In this paper, a method is discussed: How the functionality of a core can be multiplied by just adding registers to the core. Not only does this result in less area usage compared to its individual instantiations, but it can also have a substantial beneficial impact on the system performance as a whole. This method is called “hyper pipelining” and is explained in chapter 2. In chapter 3, different approaches and their impact on the system architecture are discussed. Chapter 4 shows the results of a hyper pipelined complex RISC core (OR1200 from OpenCores) in detail.

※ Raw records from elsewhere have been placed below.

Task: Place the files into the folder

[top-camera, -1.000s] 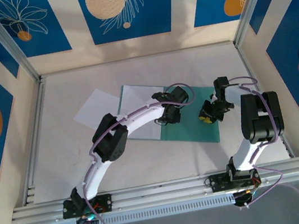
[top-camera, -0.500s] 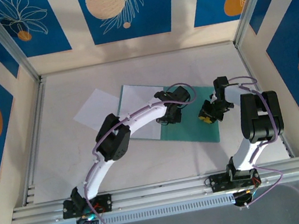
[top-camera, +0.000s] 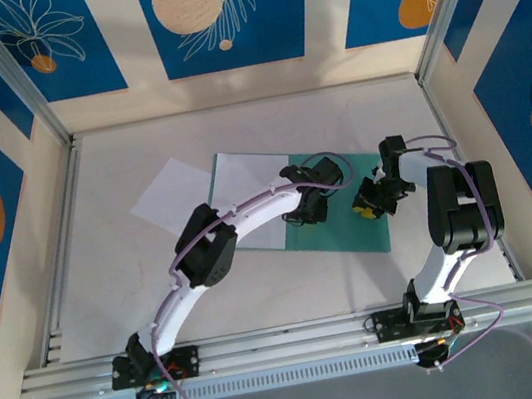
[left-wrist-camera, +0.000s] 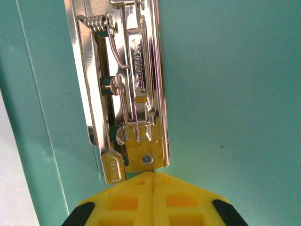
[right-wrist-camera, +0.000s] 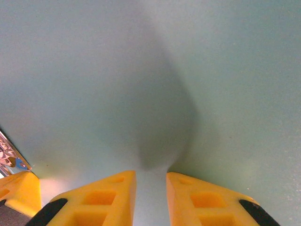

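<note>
Pale tabletop [top-camera: 137,149] bears open teal folder [top-camera: 344,230] with silver clip [left-wrist-camera: 136,94].

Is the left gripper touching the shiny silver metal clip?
Cannot tell. Left wrist view: the left gripper ends right below the silver metal clip, gap unclear.

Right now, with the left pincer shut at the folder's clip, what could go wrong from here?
1. The left pincer, shut with its tips at the end of the shiny clip, could slip off the metal instead of working it.
2. Pushing there might slide the folder; the right pincer, jaws apart over the teal leaf, may not steady it.
3. One white sheet lies outside the folder, to its left, and could be left out.
</note>
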You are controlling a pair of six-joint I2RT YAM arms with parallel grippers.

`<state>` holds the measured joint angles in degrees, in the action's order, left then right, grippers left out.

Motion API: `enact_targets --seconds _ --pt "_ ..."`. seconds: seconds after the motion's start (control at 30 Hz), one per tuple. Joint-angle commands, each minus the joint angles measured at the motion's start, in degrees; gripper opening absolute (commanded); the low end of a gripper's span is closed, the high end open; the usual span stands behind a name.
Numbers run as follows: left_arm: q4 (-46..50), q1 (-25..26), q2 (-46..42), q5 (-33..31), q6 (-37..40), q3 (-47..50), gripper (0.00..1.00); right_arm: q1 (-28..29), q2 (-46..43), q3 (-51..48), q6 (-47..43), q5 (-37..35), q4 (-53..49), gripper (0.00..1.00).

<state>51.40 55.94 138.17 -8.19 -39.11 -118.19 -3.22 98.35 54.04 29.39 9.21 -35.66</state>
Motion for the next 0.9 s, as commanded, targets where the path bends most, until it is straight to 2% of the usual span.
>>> enact_targets --seconds 0.0,0.07,0.23,0.37,0.53,0.73,0.87 --pt "1.1 0.9 2.1 2.7 -0.9 0.4 0.06 0.9 2.0 -0.1 -0.8 0.5 0.3 0.27" --pt "0.8 0.8 0.9 3.0 -0.5 0.4 0.07 0.9 2.0 0.0 -0.9 0.6 0.3 0.27" --pt "-0.7 0.1 -5.1 1.2 0.4 2.1 0.21 1.0 1.8 0.0 -1.1 0.0 0.2 0.26" --pt "-4.9 -1.5 -12.0 1.2 1.9 7.2 0.31 1.0 1.9 0.6 -1.2 -0.9 -0.2 0.26" --pt "-5.9 -3.6 -15.0 0.8 3.7 9.4 0.31 1.1 2.5 1.0 -1.2 -1.5 0.0 0.26" --pt "-6.3 -4.0 -11.9 -1.2 4.2 8.1 0.29 2.5 3.3 2.6 -1.3 -1.6 0.2 0.26" --pt "-4.4 -3.2 -9.6 -6.7 3.7 6.6 0.25 4.2 4.4 3.5 -1.2 -0.6 0.1 0.26"
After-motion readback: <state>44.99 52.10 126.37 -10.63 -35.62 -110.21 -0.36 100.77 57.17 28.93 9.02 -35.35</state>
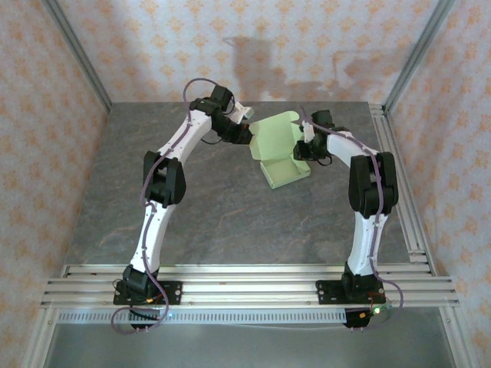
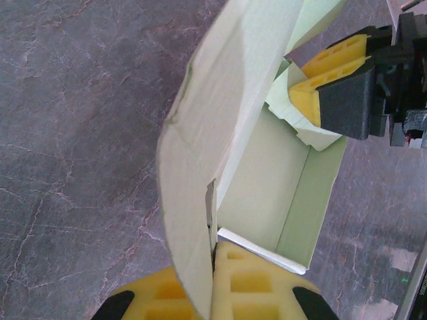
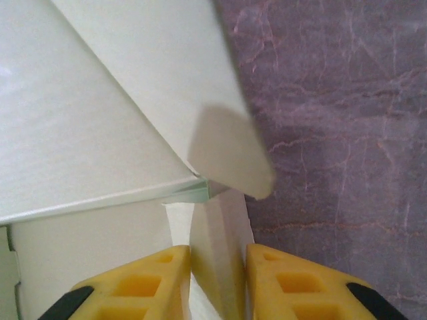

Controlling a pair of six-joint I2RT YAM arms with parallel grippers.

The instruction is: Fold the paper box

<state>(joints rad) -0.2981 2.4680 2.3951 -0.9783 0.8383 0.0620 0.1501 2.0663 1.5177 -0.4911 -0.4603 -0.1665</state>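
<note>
The paper box (image 1: 280, 149), pale green card with raised walls and loose flaps, is at the back middle of the table, held between both arms. My left gripper (image 1: 247, 134) is at its left edge. In the left wrist view its yellow fingers (image 2: 253, 287) pinch an upright flap of the paper box (image 2: 267, 173). My right gripper (image 1: 304, 146) is at the box's right side. In the right wrist view a folded side flap of the paper box (image 3: 100, 133) fills the gap of the right gripper (image 3: 219, 287), touching both fingers. The left wrist view also shows the right gripper (image 2: 303, 80) round that flap.
The grey marbled table (image 1: 230, 222) lies open in front of the box. Aluminium rails (image 1: 245, 280) run along the near edge, and another rail (image 1: 399, 176) runs down the right side. Patterned walls close off the back and sides.
</note>
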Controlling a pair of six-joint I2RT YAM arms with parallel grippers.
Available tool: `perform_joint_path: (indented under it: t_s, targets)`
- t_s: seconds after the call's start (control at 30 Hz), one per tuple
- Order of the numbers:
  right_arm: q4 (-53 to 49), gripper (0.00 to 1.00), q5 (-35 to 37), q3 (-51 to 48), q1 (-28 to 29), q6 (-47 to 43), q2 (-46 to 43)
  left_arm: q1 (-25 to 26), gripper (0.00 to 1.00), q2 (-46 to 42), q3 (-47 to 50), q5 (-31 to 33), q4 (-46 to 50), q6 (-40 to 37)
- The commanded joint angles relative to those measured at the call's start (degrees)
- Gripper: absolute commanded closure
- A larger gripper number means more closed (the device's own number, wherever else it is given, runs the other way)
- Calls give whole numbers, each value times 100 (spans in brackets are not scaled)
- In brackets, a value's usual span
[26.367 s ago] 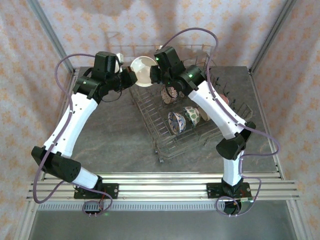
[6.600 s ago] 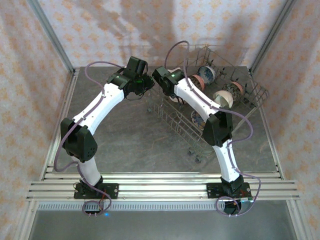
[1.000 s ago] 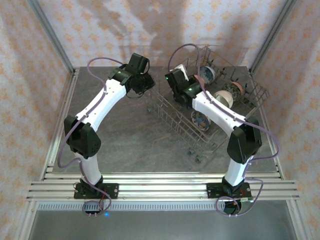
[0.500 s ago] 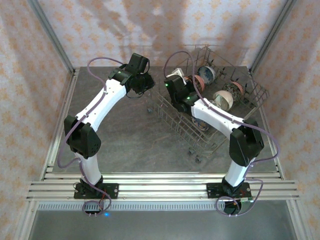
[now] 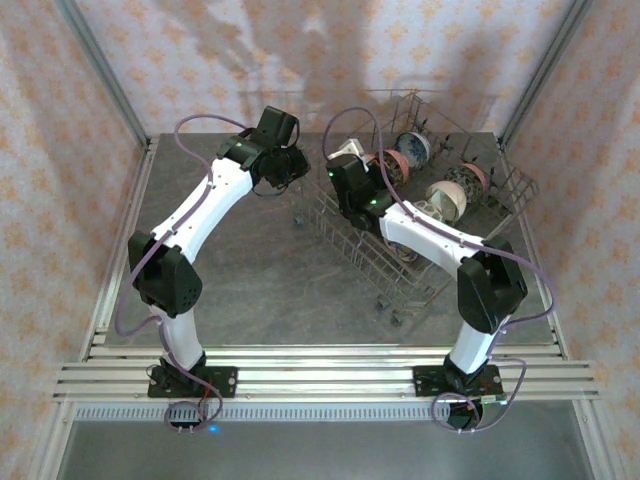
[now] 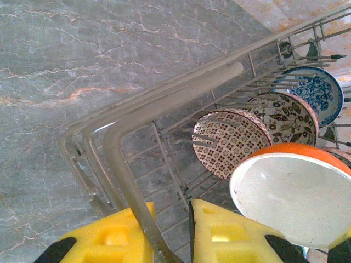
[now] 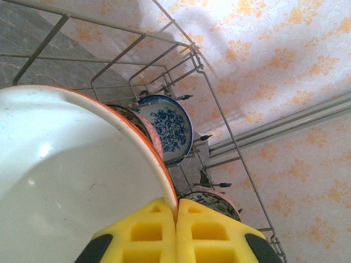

2. Theory of hyper pipelining
Figure 1: Simplified sequential logic
Figure 2: Sequential logic with inter-logic mediate register clocked by clk2
This chapter gives an overview of the theory of hyper pipelining. Figure 1
shows the simplified structure of sequential logic. Inputs and sequential elements clocked by clk1 drive the combinatorial logic. The combinatorial logic drives the outputs and the data inputs of the registers.
In Figure 2
each sequential element is duplicated with an intermediate register clocked by a second clock clk2. If clk2 is synchronous to clk1, but not edge-aligned, and if the timing is right (no setup or hold time violation between clk1 and clk2 registers), the behavior of the sequential logic doesn't change.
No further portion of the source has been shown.